Exercise aim:
For the entries below, repeat exactly each line starting with the one that contains "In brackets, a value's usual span" and going on through the one that contains "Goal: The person", and no others.

Source material:
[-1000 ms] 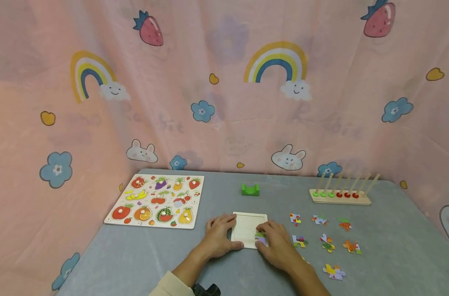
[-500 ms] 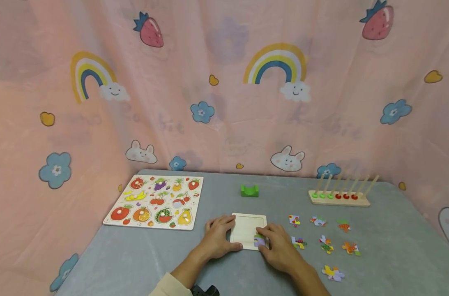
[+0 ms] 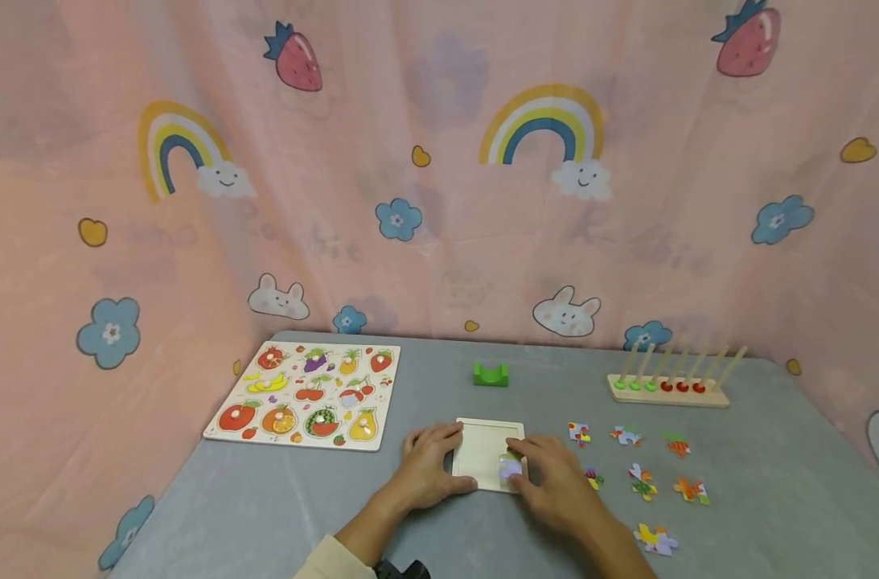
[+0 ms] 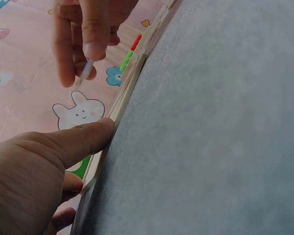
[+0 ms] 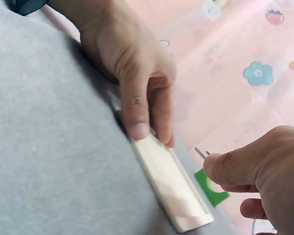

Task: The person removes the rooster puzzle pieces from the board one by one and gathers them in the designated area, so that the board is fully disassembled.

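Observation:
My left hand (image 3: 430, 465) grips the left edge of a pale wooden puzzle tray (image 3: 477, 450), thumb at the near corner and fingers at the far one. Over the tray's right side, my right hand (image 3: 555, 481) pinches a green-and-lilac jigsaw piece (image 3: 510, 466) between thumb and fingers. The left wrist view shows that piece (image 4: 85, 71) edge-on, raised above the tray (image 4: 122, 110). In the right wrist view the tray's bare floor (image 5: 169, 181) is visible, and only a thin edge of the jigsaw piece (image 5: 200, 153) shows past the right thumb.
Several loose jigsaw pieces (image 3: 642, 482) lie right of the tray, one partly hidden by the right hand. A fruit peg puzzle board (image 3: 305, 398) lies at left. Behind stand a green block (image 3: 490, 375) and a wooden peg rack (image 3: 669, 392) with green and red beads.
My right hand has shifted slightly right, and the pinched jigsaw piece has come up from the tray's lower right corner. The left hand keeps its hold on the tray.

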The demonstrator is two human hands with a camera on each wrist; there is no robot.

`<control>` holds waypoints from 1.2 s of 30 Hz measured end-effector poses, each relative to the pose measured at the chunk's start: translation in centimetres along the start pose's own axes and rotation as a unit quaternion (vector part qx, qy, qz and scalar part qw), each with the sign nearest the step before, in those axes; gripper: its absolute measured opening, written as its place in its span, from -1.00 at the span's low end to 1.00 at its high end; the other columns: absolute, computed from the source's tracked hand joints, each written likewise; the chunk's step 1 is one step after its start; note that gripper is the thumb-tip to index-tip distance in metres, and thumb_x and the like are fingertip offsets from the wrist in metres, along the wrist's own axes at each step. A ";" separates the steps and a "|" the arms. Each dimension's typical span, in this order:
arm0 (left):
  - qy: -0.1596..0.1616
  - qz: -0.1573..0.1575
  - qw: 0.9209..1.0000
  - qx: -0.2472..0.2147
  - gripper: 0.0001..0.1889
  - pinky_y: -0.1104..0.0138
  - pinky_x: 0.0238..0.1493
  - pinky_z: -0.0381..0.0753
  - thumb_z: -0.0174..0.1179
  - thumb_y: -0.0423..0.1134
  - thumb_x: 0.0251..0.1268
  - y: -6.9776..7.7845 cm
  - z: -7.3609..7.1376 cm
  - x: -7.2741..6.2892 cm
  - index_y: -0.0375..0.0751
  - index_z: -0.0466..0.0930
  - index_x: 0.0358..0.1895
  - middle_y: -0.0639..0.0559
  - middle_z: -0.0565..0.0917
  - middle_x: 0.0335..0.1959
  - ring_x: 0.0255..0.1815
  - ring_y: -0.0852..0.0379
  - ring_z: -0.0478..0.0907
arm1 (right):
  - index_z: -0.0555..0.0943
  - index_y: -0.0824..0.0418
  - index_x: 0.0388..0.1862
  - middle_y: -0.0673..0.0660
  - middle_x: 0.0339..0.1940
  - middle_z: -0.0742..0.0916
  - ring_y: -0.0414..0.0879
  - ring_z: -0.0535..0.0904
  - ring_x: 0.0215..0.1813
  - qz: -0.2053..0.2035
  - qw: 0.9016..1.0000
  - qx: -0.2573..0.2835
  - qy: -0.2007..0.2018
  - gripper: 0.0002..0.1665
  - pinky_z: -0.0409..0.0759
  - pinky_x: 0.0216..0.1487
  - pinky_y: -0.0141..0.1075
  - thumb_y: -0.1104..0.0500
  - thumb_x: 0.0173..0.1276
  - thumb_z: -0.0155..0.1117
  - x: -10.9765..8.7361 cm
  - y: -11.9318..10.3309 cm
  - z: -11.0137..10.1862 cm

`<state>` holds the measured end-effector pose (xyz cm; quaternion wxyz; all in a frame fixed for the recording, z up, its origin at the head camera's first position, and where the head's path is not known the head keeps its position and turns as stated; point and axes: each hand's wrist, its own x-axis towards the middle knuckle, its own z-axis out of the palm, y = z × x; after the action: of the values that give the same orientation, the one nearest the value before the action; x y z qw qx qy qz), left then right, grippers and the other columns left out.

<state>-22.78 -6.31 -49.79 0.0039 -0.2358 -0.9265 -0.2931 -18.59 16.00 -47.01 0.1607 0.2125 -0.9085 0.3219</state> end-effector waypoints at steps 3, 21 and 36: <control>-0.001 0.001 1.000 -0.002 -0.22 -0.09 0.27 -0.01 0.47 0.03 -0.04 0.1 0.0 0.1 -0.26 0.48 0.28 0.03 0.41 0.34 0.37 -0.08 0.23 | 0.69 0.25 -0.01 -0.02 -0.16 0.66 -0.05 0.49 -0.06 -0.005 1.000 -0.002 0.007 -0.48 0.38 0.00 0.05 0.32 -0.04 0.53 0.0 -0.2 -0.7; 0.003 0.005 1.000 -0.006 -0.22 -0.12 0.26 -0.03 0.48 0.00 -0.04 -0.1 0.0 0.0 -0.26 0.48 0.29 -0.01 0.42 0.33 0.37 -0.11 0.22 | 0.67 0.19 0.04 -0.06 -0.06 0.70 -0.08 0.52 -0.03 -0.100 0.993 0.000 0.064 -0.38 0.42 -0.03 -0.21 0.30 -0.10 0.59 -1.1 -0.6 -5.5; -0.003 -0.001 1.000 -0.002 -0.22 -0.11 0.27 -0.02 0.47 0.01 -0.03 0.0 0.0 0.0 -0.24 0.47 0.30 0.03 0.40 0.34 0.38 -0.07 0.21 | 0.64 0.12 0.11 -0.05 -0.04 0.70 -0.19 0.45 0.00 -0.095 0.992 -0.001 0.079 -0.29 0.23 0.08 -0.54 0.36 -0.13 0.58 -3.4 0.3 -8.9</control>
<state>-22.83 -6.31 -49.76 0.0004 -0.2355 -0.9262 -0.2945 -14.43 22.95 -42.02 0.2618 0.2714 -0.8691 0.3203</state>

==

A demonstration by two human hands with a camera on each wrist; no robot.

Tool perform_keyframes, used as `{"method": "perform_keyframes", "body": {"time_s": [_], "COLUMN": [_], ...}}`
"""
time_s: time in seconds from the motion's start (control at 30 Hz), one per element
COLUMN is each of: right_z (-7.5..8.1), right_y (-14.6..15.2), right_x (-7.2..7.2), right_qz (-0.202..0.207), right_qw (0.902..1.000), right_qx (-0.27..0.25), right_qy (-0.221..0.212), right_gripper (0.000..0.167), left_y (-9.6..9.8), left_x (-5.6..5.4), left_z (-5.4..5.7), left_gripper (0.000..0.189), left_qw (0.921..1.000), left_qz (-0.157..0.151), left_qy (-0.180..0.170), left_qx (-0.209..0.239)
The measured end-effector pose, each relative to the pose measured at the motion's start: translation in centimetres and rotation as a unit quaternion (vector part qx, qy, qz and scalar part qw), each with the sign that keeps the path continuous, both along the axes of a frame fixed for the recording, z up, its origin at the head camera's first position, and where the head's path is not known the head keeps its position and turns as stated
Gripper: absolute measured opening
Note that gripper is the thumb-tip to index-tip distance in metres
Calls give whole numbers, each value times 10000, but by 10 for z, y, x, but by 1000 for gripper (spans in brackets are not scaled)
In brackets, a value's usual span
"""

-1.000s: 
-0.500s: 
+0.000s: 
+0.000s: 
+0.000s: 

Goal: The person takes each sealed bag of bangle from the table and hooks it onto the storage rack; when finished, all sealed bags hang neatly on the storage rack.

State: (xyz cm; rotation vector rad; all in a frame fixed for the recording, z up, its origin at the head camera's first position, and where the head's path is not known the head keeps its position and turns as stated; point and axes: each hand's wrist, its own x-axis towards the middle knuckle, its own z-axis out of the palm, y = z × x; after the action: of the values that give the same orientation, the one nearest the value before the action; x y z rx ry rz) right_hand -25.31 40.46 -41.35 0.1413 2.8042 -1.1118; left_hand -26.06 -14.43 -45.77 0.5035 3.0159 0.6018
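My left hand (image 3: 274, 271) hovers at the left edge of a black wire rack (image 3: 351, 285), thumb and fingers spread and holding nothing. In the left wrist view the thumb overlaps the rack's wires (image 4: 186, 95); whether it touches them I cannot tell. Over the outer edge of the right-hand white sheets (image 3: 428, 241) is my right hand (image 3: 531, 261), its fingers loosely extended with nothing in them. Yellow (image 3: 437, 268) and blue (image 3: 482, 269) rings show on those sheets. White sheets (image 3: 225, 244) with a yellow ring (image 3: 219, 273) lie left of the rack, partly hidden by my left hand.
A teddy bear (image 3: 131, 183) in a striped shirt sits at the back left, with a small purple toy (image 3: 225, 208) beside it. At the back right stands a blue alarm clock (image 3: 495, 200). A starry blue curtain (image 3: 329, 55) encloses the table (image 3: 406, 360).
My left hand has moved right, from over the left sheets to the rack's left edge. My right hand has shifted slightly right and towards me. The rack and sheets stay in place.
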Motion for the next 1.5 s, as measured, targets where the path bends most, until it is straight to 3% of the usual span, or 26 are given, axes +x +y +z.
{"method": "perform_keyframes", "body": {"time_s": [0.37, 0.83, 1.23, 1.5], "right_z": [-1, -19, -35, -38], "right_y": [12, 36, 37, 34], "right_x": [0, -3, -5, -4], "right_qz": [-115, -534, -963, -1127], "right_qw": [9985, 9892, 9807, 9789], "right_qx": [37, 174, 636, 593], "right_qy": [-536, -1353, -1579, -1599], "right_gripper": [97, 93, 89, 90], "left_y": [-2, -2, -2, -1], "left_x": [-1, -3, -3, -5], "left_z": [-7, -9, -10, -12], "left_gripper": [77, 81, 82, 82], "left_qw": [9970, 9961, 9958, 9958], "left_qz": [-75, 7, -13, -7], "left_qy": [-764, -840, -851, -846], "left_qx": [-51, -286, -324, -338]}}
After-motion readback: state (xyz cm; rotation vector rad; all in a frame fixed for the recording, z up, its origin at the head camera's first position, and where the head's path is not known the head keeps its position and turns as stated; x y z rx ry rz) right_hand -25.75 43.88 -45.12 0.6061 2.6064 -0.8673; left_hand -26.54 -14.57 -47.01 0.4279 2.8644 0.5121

Expected output:
In brackets, a value's usual span
"""

-1.000s: 
-0.500s: 
+0.000s: 
+0.000s: 
+0.000s: 

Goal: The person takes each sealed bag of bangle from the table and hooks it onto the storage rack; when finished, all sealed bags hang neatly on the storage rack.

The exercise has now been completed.